Custom, Excise & Service Tax Tribunal

Shruthika Greenss vs Tirunelveli on 12 November, 2025

     CUSTOMS, EXCISE AND SERVICE TAX APPELLATE TRIBUNAL
                          CHENNAI

                           REGIONAL BENCH - COURT No. III


                        Excise Appeal No. 42015 of 2017
(Arising out of Order-in-Appeal No. 57/2017 dated 22.06.2017 passed by Commissioner of
Central Excise (Appeals-I), Central Revenue Building, Lal Bahadur Shastri Marg, Madurai - 625
002)



M/s.
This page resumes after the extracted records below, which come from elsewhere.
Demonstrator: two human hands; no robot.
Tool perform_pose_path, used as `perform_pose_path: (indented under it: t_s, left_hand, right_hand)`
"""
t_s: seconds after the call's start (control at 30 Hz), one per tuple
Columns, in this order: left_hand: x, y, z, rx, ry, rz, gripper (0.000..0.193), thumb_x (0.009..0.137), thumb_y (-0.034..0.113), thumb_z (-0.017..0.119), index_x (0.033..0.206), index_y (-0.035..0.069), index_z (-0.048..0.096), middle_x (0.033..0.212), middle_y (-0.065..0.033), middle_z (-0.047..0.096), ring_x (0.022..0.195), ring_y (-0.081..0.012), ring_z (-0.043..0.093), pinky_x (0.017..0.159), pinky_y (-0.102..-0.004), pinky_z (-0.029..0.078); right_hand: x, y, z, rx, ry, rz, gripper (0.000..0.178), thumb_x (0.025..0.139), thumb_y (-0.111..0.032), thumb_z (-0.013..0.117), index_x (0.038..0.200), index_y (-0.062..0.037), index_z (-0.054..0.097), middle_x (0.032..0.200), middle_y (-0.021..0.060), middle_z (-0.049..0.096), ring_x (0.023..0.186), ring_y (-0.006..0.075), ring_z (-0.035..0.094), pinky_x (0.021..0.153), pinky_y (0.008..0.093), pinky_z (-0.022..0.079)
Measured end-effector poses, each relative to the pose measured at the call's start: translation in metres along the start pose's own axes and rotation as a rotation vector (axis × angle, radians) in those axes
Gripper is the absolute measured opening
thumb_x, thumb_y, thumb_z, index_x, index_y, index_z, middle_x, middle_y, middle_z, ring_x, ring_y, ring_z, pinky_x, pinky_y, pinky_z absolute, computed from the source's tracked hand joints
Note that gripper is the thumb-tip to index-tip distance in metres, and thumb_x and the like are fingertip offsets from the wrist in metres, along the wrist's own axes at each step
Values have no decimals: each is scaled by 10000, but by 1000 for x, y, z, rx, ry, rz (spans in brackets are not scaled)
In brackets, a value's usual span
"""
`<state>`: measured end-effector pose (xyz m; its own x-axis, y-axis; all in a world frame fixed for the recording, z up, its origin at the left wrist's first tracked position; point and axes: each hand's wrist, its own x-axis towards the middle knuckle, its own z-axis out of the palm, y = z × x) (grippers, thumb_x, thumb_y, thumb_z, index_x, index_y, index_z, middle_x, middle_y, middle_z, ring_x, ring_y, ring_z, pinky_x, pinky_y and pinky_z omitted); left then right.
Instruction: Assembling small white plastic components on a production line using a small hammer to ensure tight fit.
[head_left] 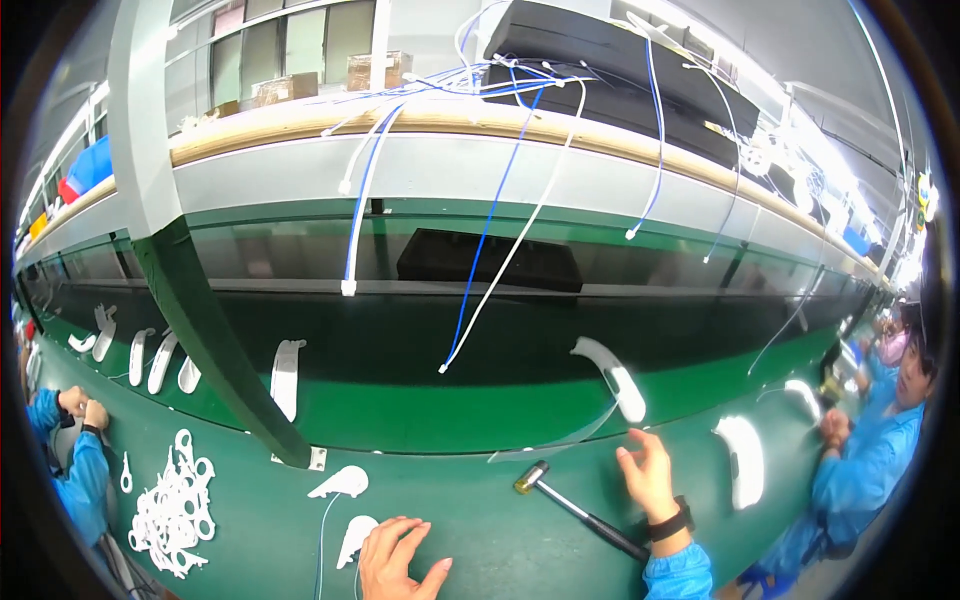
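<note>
My left hand (395,563) is low in the middle, its fingers spread over the green bench, beside a small white plastic part (356,538) with a thin cable. Just beyond lies a similar white part (342,483), its cable trailing toward me. My right hand (650,480) is raised farther forward, thumb and fingers apart, with nothing visible in it. Past its fingertips, a long curved white plastic housing (626,388) lies at the belt's near side, a clear strip (570,440) stretching left from it. Between my hands rests a hammer (575,507) with a yellowish head.
A heap of white ring-ended parts (172,515) lies left. Another white housing (741,462) is right of my right hand. A green post (215,335) rises at left. Cables (500,260) hang from the shelf (420,160). Co-workers in blue sleeves (85,485) sit at both sides.
</note>
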<state>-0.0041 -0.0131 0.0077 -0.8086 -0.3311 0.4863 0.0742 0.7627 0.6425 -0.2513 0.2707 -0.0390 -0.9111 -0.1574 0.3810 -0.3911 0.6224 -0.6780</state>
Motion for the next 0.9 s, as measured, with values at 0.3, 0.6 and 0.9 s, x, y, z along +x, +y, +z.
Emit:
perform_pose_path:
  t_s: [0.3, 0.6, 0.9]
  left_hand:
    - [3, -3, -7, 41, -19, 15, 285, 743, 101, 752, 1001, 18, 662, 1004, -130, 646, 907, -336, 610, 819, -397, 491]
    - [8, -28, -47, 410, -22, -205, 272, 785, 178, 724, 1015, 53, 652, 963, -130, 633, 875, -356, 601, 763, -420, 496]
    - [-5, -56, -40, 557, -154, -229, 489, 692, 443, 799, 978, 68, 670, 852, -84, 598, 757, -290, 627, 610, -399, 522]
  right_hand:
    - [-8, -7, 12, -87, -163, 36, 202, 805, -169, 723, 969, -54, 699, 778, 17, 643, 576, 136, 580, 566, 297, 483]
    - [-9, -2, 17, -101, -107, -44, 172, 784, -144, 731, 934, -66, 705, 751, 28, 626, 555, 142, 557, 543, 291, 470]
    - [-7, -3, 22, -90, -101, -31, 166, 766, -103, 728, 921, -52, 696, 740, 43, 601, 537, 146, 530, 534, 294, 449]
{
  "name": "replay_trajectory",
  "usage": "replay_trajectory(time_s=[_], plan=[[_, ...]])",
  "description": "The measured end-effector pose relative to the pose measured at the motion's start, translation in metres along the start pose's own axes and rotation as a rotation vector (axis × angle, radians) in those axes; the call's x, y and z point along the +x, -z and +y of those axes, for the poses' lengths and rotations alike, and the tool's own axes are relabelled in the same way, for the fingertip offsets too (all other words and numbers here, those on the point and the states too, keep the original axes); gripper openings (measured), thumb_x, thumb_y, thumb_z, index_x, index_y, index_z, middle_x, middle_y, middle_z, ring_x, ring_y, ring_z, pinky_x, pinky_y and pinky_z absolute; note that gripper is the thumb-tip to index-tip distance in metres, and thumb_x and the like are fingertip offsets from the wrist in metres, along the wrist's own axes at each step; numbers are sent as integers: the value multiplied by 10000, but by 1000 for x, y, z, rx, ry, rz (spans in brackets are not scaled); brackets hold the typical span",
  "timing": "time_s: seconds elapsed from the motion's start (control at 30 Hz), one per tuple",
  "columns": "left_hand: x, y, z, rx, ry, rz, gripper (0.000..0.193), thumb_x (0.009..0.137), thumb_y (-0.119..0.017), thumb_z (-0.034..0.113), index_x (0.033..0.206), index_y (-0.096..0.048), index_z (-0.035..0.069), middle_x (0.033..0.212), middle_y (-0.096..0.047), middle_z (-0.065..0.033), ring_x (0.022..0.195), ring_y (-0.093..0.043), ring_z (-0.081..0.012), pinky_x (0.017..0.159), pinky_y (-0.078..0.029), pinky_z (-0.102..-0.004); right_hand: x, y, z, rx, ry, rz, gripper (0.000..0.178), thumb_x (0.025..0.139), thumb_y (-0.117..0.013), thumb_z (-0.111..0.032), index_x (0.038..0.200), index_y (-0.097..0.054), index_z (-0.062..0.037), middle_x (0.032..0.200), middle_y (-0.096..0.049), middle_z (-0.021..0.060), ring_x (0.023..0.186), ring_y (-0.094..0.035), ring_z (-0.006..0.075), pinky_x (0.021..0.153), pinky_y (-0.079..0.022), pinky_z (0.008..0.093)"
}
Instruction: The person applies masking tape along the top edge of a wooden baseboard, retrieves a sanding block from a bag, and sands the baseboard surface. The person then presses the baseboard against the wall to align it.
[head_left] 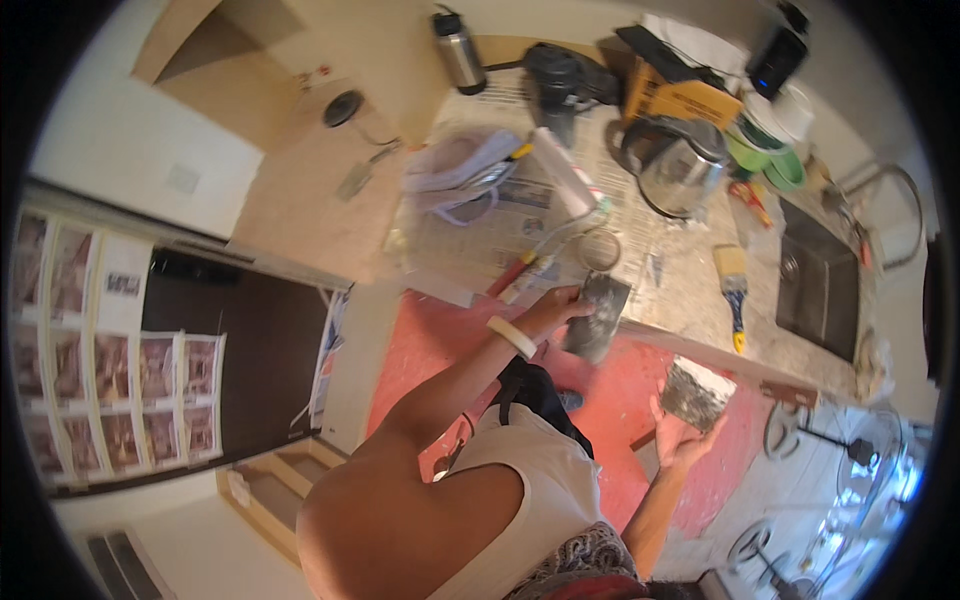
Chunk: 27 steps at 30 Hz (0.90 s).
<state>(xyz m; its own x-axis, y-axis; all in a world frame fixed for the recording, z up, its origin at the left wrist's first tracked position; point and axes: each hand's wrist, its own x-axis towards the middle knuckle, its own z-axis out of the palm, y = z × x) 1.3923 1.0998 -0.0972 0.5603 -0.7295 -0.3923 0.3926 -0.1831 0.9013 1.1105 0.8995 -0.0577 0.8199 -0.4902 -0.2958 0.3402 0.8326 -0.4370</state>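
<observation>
My left hand (562,308) pinches a thin, dark grey rectangular sheet (597,322) with pale smudges, at the front edge of the counter. The fingers close on its upper left side, and the sheet hangs down past the edge. Lower and to the right, over the red floor, my right hand (682,438) supports a rectangular plate (697,396). Its face is bright silver-white at the top and mottled dark below. Fingers show at the plate's left and lower right; the rest of the grip is hidden behind it. The two pieces are apart.
On the newspaper-covered counter (655,285) lie a paint roller (563,172), a tape roll (599,250) and a paintbrush (732,290). Behind stand a glass kettle (684,170), a steel flask (459,52) and a cardboard box (683,100). A sink (818,280) is at the right; a red floor (420,340) lies below.
</observation>
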Motion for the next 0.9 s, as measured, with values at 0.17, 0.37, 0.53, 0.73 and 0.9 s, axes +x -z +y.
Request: replay_trajectory(time_s=[0.17,0.37,0.53,0.73,0.9], plan=[[-87,101,-20,-14,-127,371,185,921,-704,245,990,-685,75,915,-652,2,854,-602,-105,818,-487,-279,20,-17,5,-52,-55,-178,1068,811,-640,-766,1576,-289,-110,1562,-359,271,1311,-474,531,1044,-459,603],[-154,325,-38,107,-101,776,169,886,-676,159,1014,-717,58,962,-679,-48,900,-608,-161,831,-487,-304,58,-78,40,-377,-27,-317,1050,834,-716,-641,1532,-303,25,1515,-419,285,1288,-530,471,1080,-462,537],[-179,470,-50,454,-86,987,378,871,-683,139,1208,-646,-28,1061,-704,-153,918,-672,-242,850,-532,-356,85,-132,148,-852,-201,-517,950,860,-728,-516,1549,-340,9,1551,-432,160,1390,-479,309,1174,-353,442],[-147,453,15,1202,-216,720,700,884,-744,196,1513,-457,91,1531,-461,-177,1422,-423,-356,1167,-340,-461,110,-258,320,-1842,152,-1286,845,766,-837,-404,1496,-482,-168,1634,-275,224,1486,-311,415,1199,-334,470],[-155,477,-12,1278,-91,555,686,950,-647,387,1576,-371,327,1701,-178,-47,1557,-100,-385,1249,-89,-524,189,-296,445,-2026,366,-1586,816,756,-815,-479,1470,-518,-219,1621,-281,238,1489,-300,416,1199,-337,495]])
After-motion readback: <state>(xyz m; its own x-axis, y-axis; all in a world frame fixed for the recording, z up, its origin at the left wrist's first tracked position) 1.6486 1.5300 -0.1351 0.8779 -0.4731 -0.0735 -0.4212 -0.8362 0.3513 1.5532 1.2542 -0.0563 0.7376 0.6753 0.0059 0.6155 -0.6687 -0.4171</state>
Shruthika Greenss, (100% EOU)                                            ...Appellant
No. 1109-E, Srivilliputhur Road,
Rajapalayam - 626 117.

                                         Versus

Commissioner of GST and Central Excise                                     ...Respondent

Tirunelveli Commissionerate, Central Revenue Buildings, NGO 'A' Colony, Tirunelveli - 627 007.

APPEARANCE:

For the Appellant : Mr. B. Ganesan, Consultant For the Respondent : Ms. G. Krupa, Authorised Representative CORAM:
HON'BLE MR. P. DINESHA, MEMBER (JUDICIAL) HON'BLE MR. VASA SESHAGIRI RAO, MEMBER (TECHNICAL) FINAL ORDER No. 41301 / 2025 DATE OF HEARING : 12.08.2025 DATE OF DECISION : 12.11.2025 Per Mr. VASA SESHAGIRI RAO This appeal challenges the Order passed by the Commissioner (Appeals), Madurai vide Order-in-Appeal No. 57/2017 dated 22.06.2017 ('Impugned Order' for short) that the appellants consumed vinegar in excess of the permitted Standard Input-Output Norms (SION) in the manufacture of "gherkins in vinegar" confirming demand of Customs duty and Central Excise Duty (with interest) on the excess quantity and for imposition of Penalty.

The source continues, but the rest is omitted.